Posted on March 18, 2021, in Board Game and tagged Board Games, Burgle Bros., Fowers Games, The Fruits of Kickstarter, Tim Fowers. Bookmark the permalink. 5 Comments.
I love the tension that comes with creeping around places you shouldn’t be, and Burgle Bros seems to do this particularly well.
My take on the sneak ‘em up genre was a game I made called Access Denied, and you can find it here:
https://boardgamegeek.com/boardgame/262715/access-denied
A very entertaining and informative review, as always, Dan.
I respect your criticisms of Burgle Bros, but I have to say that my experience with the first game has been quite positive. Splitting up as each player slips in and out of each floor trying to manipulate the guards movements to our advantage felt thematic, each of us trying to accomplish our own jobs while helping out our cohorts where we could. The game also lent itself to telling hilarious stories, like hiding from the guard in the bathroom stall, or using the rollerblade loot to get 2 extra actions, then failing to open a keypad with 6 actions in a row. The visual of a character slipping on wheels while trying to fumble a keypad had our table laughing uproariously. I will be the first to admit that the randomness can be frustrating, like when you fail to open a keypad with 6 die rolls, or if you get several deadbolts in a critical hallway.
I didn’t back Burgle Bros 2 when it was on Kickstarter, at first glance it didn’t look like it differentiated itself enough from the first game (and why would I buy a game twice?). After reading yours and a few other reviews, I have a strong suspicion that I’ll be picking it up as soon as I see it at my FLGS.

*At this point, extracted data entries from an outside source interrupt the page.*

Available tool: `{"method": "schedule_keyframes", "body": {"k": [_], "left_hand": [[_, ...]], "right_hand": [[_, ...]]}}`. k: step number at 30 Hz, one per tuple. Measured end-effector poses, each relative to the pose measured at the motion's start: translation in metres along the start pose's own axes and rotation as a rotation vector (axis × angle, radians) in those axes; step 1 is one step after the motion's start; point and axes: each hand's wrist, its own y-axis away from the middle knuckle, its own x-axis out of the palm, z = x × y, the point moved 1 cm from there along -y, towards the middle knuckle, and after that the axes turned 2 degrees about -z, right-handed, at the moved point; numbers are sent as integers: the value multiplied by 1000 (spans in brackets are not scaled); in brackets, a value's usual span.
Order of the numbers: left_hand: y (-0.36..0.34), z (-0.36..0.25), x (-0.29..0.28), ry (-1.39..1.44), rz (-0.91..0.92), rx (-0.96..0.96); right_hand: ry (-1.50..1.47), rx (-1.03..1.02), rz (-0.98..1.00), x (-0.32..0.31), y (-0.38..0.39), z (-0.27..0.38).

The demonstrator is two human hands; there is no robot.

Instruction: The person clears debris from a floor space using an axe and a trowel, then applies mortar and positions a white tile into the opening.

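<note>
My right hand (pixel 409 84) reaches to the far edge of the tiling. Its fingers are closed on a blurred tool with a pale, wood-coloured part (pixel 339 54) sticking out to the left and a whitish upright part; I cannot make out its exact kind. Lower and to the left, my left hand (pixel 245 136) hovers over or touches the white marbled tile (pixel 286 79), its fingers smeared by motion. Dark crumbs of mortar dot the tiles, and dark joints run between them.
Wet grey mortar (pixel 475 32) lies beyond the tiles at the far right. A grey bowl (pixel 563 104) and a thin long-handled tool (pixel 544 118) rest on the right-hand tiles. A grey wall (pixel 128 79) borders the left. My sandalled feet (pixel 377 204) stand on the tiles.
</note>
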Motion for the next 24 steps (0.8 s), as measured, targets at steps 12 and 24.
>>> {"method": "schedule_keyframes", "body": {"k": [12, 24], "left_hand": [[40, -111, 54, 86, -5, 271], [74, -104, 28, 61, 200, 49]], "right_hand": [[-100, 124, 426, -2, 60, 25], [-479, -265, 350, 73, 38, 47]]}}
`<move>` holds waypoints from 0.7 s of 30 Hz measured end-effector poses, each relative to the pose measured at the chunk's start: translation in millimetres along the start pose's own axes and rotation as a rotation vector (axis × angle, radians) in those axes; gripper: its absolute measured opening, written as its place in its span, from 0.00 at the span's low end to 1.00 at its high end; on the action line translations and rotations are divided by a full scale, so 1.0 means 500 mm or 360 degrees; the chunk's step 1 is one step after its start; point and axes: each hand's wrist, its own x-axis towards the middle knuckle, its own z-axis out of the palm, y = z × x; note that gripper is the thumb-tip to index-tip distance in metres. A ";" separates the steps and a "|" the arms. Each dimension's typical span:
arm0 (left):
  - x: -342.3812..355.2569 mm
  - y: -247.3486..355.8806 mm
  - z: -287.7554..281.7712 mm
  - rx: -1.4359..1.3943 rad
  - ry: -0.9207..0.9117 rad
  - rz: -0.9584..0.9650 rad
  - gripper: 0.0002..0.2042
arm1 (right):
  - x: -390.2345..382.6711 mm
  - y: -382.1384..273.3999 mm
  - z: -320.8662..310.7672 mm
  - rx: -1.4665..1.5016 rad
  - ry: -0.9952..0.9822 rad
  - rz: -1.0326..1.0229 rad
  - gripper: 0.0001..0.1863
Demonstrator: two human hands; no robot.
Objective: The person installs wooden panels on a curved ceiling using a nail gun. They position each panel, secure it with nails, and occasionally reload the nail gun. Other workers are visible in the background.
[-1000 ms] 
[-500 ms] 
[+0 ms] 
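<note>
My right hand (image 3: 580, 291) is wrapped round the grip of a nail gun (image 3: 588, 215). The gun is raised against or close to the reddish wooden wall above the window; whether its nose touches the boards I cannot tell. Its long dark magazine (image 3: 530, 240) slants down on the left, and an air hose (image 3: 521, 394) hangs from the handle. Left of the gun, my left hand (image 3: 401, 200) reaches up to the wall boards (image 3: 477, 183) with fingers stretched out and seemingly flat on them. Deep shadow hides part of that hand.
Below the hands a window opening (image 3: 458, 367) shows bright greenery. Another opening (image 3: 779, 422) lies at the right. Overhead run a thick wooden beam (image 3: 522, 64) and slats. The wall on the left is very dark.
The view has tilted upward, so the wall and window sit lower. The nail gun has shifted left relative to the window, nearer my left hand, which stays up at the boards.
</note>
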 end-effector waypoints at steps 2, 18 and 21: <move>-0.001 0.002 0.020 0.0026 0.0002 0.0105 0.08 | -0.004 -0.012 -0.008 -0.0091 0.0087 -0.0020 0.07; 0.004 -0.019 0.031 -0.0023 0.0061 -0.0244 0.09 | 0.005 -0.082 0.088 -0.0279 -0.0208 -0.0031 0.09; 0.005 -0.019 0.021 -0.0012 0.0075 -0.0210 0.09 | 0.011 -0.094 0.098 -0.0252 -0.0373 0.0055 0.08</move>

I had missed out on BB and nabbed a pre-order of BB2 after the kickstarter. Glad your feelings on it are positive, I’m looking forward to breaking this one out with my partner!
Speaking of, do you have any thoughts on this as 2p?
It works well with only two players, but we’ve always played two-handed in order to have a full complement of four burglars. I couldn’t tell you how well it works otherwise.